Mari hugged Tug first, her small body swallowed up in Tug’s grizzly bear one, and then surprisingly went to Mas and hugged him, too. “Thanks, Dad,” she whispered in his ear. “You did good.”

As he watched his daughter enter the hospital, Mas was amazed by her resilience. Her husband a suspect in a murder, her son hospitalized, and her life even on the line, yet she still had the presence to give two broken-down old men an embrace.

“I did nutin’,” he said out loud.

“What, Mas?” Tug waited in the driver’s seat.

“Nutin’,” Mas said. “Nutin’ at all.”

chapter ten

The next day the sun was out, causing the daffodils in Mari and Lloyd’s pitiful backyard to stand as straight as chopsticks. It was as if Tug’s
Kamisama
knew that today Takeo was coming home. Mas took an extralong shower, even dragged a disposable razor across his chin and the sides of his face. After getting dressed in a fresh shirt and jeans, Mas cracked open a new plastic container of Three Flowers oil. A fingerful of grease, two swipes of a comb, and he was ready.

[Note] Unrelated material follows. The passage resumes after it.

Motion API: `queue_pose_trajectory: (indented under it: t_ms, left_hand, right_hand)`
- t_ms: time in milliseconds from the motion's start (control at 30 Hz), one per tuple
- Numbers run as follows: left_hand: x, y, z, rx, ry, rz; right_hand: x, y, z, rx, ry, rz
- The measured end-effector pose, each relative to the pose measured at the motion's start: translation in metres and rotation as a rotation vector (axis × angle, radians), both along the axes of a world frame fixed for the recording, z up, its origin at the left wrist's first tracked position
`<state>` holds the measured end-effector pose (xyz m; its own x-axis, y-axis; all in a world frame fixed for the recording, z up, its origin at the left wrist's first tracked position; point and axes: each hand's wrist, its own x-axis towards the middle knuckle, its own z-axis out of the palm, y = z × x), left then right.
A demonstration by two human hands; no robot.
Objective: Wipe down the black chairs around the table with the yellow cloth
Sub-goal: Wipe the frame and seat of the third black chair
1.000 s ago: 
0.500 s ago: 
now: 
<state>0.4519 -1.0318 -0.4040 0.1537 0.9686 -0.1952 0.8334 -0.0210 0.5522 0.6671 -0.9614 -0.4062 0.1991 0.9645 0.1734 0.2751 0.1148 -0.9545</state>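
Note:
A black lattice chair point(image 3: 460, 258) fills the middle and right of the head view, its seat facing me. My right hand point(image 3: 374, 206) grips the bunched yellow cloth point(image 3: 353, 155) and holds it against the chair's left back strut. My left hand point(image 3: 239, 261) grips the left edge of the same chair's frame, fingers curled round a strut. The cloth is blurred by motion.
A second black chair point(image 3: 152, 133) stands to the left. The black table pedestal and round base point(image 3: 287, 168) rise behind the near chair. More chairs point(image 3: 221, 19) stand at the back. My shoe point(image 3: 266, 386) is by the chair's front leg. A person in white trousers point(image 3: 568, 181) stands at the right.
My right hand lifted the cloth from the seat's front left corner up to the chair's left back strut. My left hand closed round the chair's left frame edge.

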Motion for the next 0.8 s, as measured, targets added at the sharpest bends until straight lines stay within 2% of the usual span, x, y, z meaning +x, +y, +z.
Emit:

At the hospital, he, Lloyd, and Mari met with the East Indian doctor again. She spoke as if Mari and she were old friends—for all the time Mari spent in the hospital, they might as well have been short-term sisters. Mas was continually amazed at how much the world had changed. Now so many girls Mari’s age or even younger (attorney Jeannie Yee, for example) seemed to be vital members of the working world. He supposed that the
hakujin
men were still on top and would always be, but now the number two man could be black, Latino, or even a woman.

“It’s such a beautiful day; you should take a short walk in the sun on your way home,” said Dr. Bhalla.

“Won’t that be too much for him?” Mari clutched at Takeo, cocooned in a pure-white blanket.

“He’s been cooped up long enough in here. Isn’t there a park or something where you can go for half an hour?”

Lloyd unhinged the collapsed stroller and expanded it like an accordion. “I know exactly where we can take him.”

T
he Brooklyn Botanic Garden felt comfortable to Mas even though he had never been there before. The bare wisteria trees twisted around the wood-framed archways like frayed rope, their branches bent like arthritic fingers. But they held the promise of what was to come in a few months. L.A., on the other hand, barely showed any signs of seasons. Sure, every spring the lavender blooms of the jacaranda trees popped open, spreading sap and petals on luxury cars, to their owners’ dismay. Around the same time, the flowers of the long-stemmed agapanthus plants exploded like white and purple
hanabi
, fireworks, in freeze-frame. But perhaps the biggest seasonal rite of passage was the summer forest fires eating dried-up hills surrounding Los Angeles. Mas remembered one time a fellow gardener’s truck came close to becoming molten metal when flames jumped the Glendale Freeway in search of more dead brush. That summer, flakes of ash like crushed dried seaweed covered Mas’s driveway and got stuck in the dandelion heads on his lawn. And everywhere, there was the scent of smoke.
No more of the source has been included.